Growing up you always hear of some, “he’s a great man,” or “what a man of God.” It always seems that somewhere in your life you will cross the threshold of boyhood to manhood. No one ever tells you where that is, when it is, or what it looks like. That’s because no one knows. You’re always waiting for that day that you feel like a man. We think we’re supposed to be bigger, more sturdy, and that some where inside of us we will be more confident and sure of our every wise decision, that we will be able to make anything happen any where, and that nothing is out of our reach or realm of knowledge. We think we’re supposed to be Superman. The truth is we will have those moments, but 98% of the time we feel like Clark Kent.
Let me take the pressure off of you. You don’t have to be superman all the time. There. I said it. Do you feel better? Good. Someone needed to tell you. Otherwise you would keep walking around feeling like everything you do is a failure.
There is never a point that you come to, a line that you cross, or a moment in time that you become a man. Where you are in life does not make you a man. What you’ve done does not make you a man. Why, because you never become a man, but are always becoming.
Becoming a man is not a destination, but a road traveled. It’s not a glorious road laden with riches and tales of greatness (though they may come). It’s not a road filled with travelers that can always tell you the way (though you will certainly find some). It’s the road less traveled, laid by mercy, paved with grace, and forged by Love. It teaches humility, and it is humility that gives us confidence to keep walking.

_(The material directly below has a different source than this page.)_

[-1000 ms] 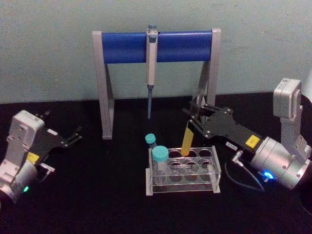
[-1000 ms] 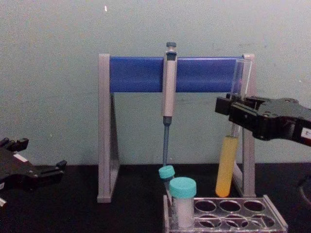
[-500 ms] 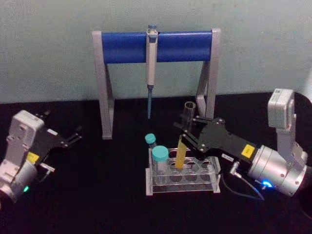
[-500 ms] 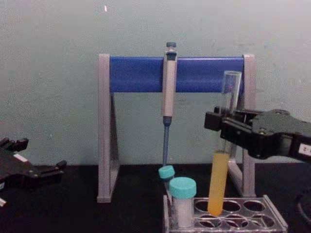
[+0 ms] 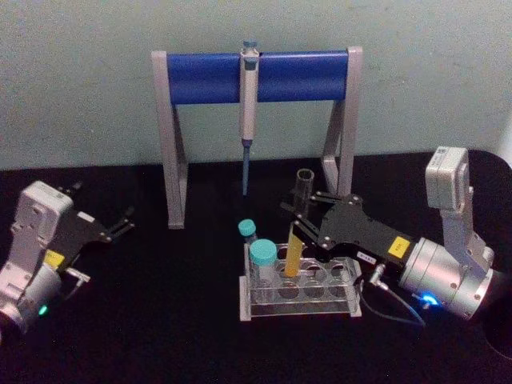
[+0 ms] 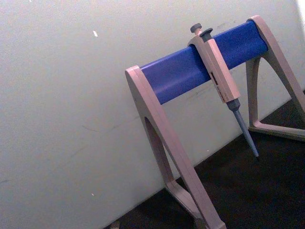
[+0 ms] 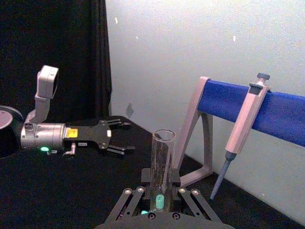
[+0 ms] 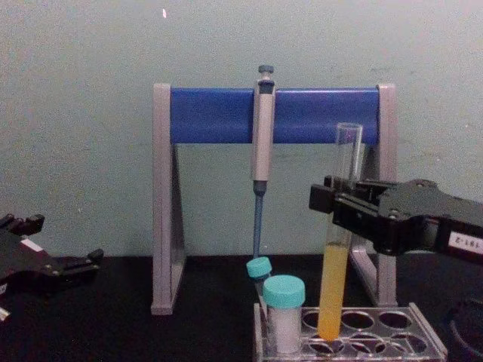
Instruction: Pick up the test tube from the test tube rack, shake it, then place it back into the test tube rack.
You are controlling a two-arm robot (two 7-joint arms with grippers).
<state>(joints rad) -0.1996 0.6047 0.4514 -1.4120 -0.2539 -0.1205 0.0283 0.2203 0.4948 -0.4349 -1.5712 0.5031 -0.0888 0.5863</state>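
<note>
On the right of the worktop [image 5: 160, 320] in the head view, we see our right claw [image 5: 298, 214] clenched on the test tube [image 5: 292, 258], whose lower end dips into a far-row hole of the test tube rack [image 5: 300, 308]; our left claw [image 5: 124, 223] sits parked far left, fingers spread. In the chest view, we find the test tube [image 8: 332, 286] leaning slightly, with teal-capped vials [image 8: 284, 313] just left of it.

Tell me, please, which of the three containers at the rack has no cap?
The tall test tube with yellow-orange liquid, gripped by the right hand; both short white vials beside it wear teal caps. The left hand sits parked, open.
</note>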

Its no wonder that the majority of men in America base their measure of success by how much money they make each year, what car they drive, and how big of a house they live in. No one has ever given them another way to be measured. The measuring stick for men is not a bank account, an engine, or job title… it’s the Cross.
The Cross is the most simplistically complex thing in all of history. It is our destination and beginning. It speaks of defeat and victory, surrender and embrace, violence and compassion, death and life, judgment and mercy, accusation and truth, selfishness and selflessness. There is not one area of a man’s life that cannot and will not be measured by this eternal icon.

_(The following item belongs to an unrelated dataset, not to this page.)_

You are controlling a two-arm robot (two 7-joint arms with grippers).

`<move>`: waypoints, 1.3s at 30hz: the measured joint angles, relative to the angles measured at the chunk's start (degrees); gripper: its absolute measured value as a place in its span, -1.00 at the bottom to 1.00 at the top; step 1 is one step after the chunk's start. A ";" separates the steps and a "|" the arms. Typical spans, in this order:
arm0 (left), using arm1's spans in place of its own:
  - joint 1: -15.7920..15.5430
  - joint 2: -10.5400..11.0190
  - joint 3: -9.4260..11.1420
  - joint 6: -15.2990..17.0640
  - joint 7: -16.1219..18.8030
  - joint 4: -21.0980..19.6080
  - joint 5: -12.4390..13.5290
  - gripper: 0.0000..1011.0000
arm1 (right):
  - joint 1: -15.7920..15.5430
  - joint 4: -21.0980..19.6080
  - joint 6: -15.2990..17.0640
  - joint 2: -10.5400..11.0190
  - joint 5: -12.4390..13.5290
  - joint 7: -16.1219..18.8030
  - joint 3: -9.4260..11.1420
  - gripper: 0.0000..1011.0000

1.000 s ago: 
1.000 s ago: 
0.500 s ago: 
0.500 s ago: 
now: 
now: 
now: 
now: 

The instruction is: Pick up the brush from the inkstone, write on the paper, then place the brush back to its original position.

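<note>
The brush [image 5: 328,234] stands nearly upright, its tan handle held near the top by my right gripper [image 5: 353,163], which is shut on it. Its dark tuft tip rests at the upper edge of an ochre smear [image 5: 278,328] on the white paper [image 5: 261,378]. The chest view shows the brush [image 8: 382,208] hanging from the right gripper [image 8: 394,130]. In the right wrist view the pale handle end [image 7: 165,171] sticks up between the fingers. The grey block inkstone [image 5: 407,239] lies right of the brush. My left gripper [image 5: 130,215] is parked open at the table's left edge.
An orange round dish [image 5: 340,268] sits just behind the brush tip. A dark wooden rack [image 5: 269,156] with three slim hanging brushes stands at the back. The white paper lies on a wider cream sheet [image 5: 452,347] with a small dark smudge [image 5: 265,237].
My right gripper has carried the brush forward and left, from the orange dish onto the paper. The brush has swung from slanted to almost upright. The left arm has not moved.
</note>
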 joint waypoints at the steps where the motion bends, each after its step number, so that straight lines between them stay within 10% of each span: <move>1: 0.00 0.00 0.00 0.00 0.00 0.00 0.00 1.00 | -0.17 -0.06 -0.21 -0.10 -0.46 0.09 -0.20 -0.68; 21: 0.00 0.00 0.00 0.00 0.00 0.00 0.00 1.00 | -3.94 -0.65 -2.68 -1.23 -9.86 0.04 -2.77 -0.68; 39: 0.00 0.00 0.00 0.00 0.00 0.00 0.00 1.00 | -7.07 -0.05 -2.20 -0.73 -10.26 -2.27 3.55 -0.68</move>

What makes it so immovable is not the wood it was made out of or the time in which it was established, but the Man that hung on it. It was Christ the Man who first walked the road less traveled. With every step down that road he gave us victory over every area of our lives as sons, friends, husbands, and fathers.
Many men make the mistake of measuring their manhood by their fathers, mentors, and friends. There is only one Man to measure yourself by, and you probably don’t even know how he measures you. Each of those men in your life that you look up to are not you, and you are definitely not them. You were not made to be. God did not mess up on you and get it right with them. I guarantee you for every area of their life that you admire; there are two that you would not if you knew about them. They may not even be bad things, but just not they way you would do them. THAT’S OKAY.
If our goal for manhood is anything less that Christ than we will fall short of our potential and our destiny. Did you ever hear a basket ball player say, “man if I could only be like Tony Brown then that would be great?” No. Why? Because he rode the bench for the 1985 Chicago bulls. But how many basket ball players wanted to be Michael Jordan, who was also on that team? I know you can’t compare Michael Jordan to Christ, but the point remains. Why would you set your goal for anything less than the greatest?
The amazing part is that Man that is our goal did not set himself upon a pedastool that we hopelessly reach for knowing inside that we will never get there. He did the opposite. He came down from His throne, put on flesh forever, and put the same spirit in us that gave him strength to live Holy unto the Father day in and day out.